Wednesday, 1 May 2013

Session 4 – Remembering the past in a time of transformation

Session 4 – Remembering the past in a time of transformation

Moderator: Emanuele Intagliata

A: N. Kıvılcım Yavuz

                ‘Before and After the Chronicle of Fredegar: The Trojan Narrative and the Franks’

For three millennia the fall of Troy has been a popular topic in European culture. Besides several historical accounts of the Trojan War and literary works that include characters from Troy, there is a long tradition of European peoples and dynasties claiming Trojan ancestry. Whether through chronicles, genealogies, annals, or universal histories, medieval legends of Trojan origins connect most of the European peoples to Troy. The first surviving written claim of the medieval legend of Trojan origins comes from the seventh-century Chronicle of Fredegar that provides an account of peoples who are descended from the Trojan stock: the Franks, the Macedonians and the Turks. By the ninth century the British and, early in the eleventh century, the Normans were also traced back to the band of Trojans. From the twelfth century onwards legends of Trojan origin multiply even faster; they are not only found in historical accounts but also in vernacular poems and romances.
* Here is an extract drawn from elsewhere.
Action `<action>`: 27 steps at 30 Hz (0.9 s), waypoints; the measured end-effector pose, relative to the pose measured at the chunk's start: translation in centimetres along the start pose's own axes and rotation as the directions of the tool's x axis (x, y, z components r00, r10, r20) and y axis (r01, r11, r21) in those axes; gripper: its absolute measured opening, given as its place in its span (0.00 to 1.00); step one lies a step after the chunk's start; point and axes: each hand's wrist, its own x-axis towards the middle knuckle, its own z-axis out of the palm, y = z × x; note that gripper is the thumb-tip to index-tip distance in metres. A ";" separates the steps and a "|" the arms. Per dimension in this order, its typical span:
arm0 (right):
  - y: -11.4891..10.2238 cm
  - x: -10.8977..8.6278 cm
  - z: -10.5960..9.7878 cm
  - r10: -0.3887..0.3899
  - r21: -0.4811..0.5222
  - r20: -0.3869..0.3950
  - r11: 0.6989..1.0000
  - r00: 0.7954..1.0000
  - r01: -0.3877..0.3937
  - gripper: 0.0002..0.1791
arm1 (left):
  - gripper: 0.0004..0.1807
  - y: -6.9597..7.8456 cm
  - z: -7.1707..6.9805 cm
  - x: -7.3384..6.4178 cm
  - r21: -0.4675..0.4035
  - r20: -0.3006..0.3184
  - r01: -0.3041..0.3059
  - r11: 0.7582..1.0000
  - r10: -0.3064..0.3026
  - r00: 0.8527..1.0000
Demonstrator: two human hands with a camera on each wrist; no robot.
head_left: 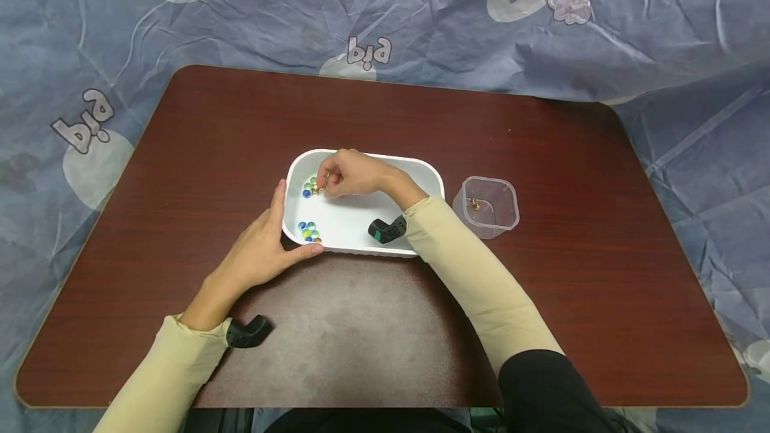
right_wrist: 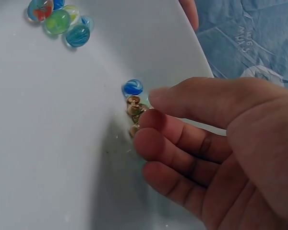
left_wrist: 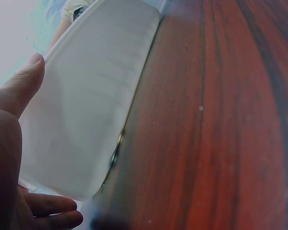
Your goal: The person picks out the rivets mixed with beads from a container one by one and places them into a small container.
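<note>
A white tray (head_left: pixel 355 222) holds glass marbles (head_left: pixel 309 231) grouped at its near left corner. A blue marble (right_wrist: pixel 133 87) and several small gold push pins (right_wrist: pixel 134 106) lie by its left side. Over these pins bends my right hand (head_left: pixel 355 174), fingertips right at them; in the right wrist view its thumb stands apart from its bent fingers (right_wrist: pixel 151 143). My left hand (head_left: pixel 263 246) spans the tray's near left corner, its thumb (left_wrist: pixel 26 81) straight along the near wall and its other fingers along the left side.
Right of the tray stands a clear plastic box (head_left: pixel 486 207) with a few gold pieces (head_left: pixel 474 204) inside. The brown table (head_left: pixel 577 272) carries both. A blue printed cloth (head_left: pixel 421 25) lies beyond its far edge. Black wrist cameras (head_left: pixel 249 331) sit on both forearms.
</note>
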 end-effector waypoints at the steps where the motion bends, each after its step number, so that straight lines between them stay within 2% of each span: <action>1: -0.1 0.0 -0.1 -0.001 0.002 -0.003 1.000 1.000 0.001 0.06 | 0.67 0.0 0.0 0.0 0.000 0.000 -0.001 1.000 0.001 1.000; 9: -0.3 -0.5 -0.9 -0.038 0.028 -0.061 0.999 0.997 0.040 0.08 | 0.67 0.0 0.0 0.0 0.004 -0.006 -0.004 1.000 0.004 1.000; 18: -1.1 -1.1 -1.6 -0.038 0.062 -0.101 0.997 0.994 0.044 0.09 | 0.67 0.1 0.0 0.0 0.012 0.002 0.003 1.000 -0.003 1.000; 27: -1.9 -1.8 -2.1 -0.095 0.030 -0.133 0.995 0.986 0.100 0.09 | 0.67 0.1 -0.1 0.0 0.007 0.009 0.008 1.000 -0.009 1.000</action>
Among the peoples who claim descent from Troy, the case of Franks is especially significant due to the fact that the legend was appropriated and tailored to their needs in such a manner that it continued to find passionate advocates well into the eighteenth-century France. Discussing how and why the story of Troy was adapted to provide genealogical origins for peoples, the paper will focus on the claim of the Trojan origins of the Franks in the Chronicle of Fredegar. It will first investigate the relationship of the Chronicle of Fredegar with the narratives on the Trojan War that were in circulation at the time such as the De excidio Troiae historia attributed to Dares of Phrygia, the Ephemeridos Belli Troiani attributed to Dictys of Crete and the Ilias Latina. Based on both textual and manuscript evidence, it will further look at the impact of the Chronicle of Fredegar on the later early medieval historiographical sources that contain the origin legend of the Franks including the anonymous Liber historiae Francorum. The paper will be concerned with such questions like What prompted the account of Trojan ancestry to be written down in the seventh century? Could the Trojan legend of the Franks be just one person’s imagination and invention? If it indeed was one person’s creation, how should we interpret its existence in various accounts for over a millennium? Can we easily dismiss the Trojan ancestry of the Franks as being ‘fiction’ and thus treat it differently than the other accounts that are told in the Chronicle? How much of historical writing is shaped by narrative conventions? Can the historian construct an imagined past and call it history? and finally, What is the significance of the seventh century, and therefore the Chronicle of Fredegar, in terms of the development of the Trojan narrative?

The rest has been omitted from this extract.